Что же касается мусульманского населения Руси, то оно слушало богослужение не на церковно-славянском языке, а на АРАБСКОМ. Вероятно, арабское произношение оказалось слишком чужеродным. Поэтому татары (русские мусульмане) продолжают говорить по-татарски, на старом народном языке Руси.
Но – скажут нам, – почему тогда татар не называли русскими? Ответ прост.
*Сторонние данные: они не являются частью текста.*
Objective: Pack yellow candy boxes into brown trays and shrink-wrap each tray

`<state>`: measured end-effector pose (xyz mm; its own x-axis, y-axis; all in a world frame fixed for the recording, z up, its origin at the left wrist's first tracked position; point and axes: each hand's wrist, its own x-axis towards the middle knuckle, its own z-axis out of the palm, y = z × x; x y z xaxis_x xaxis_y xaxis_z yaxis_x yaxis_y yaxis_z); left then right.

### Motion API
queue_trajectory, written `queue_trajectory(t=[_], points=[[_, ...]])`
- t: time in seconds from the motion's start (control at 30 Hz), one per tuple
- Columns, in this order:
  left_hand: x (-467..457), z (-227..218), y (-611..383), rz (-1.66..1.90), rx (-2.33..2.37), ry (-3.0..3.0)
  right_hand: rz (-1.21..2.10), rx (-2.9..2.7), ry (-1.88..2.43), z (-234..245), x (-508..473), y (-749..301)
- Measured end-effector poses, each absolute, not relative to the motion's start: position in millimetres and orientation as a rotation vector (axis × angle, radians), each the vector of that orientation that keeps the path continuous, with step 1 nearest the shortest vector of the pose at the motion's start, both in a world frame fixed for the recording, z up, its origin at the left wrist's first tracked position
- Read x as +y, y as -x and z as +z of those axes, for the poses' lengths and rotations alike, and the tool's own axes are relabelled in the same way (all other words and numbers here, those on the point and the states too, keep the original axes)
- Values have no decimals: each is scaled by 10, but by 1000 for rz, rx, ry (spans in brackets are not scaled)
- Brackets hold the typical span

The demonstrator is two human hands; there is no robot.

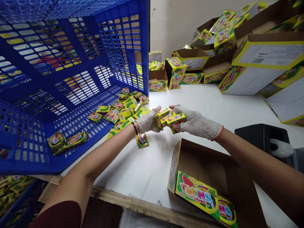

Вплоть до XVIII века слово «русский» использовалось не для обозначения национальности, как сегодня, а для обозначения ВЕРОИСПОВЕДАНИЯ. Слово «РУССКИЙ» означало «ПРАВОСЛАВНЫЙ», см. нашу книгу «Новая хронология Руси». Потом слово «русский» изменило свое значение и приобрело нынешний смысл.
3.7. Собольи шубы и собольи воротники мамелюков
В некоторых обычаях мамелюков связь с Русью звучит исключительно ярко. Известно, например, что мамелюки, несмотря на египетскую жару, время от времени надевали ШУБЫ И ВОРОТНИКИ ИЗ РУССКИХ СОБОЛЕЙ.
Обратимся к обширной хронике египетской жизни второй половины XVIII века, написанной жителем Каира того времени Абд ар-Рахманом ал-Джабарти (1756–1825) [9:1], с. 5. Его книга «Удивительная история прошлого в жизнеописаниях и хронике событий» была переведена на русский язык и вышла под названием «Египет в канун экспедиции Наполеона» [9:1].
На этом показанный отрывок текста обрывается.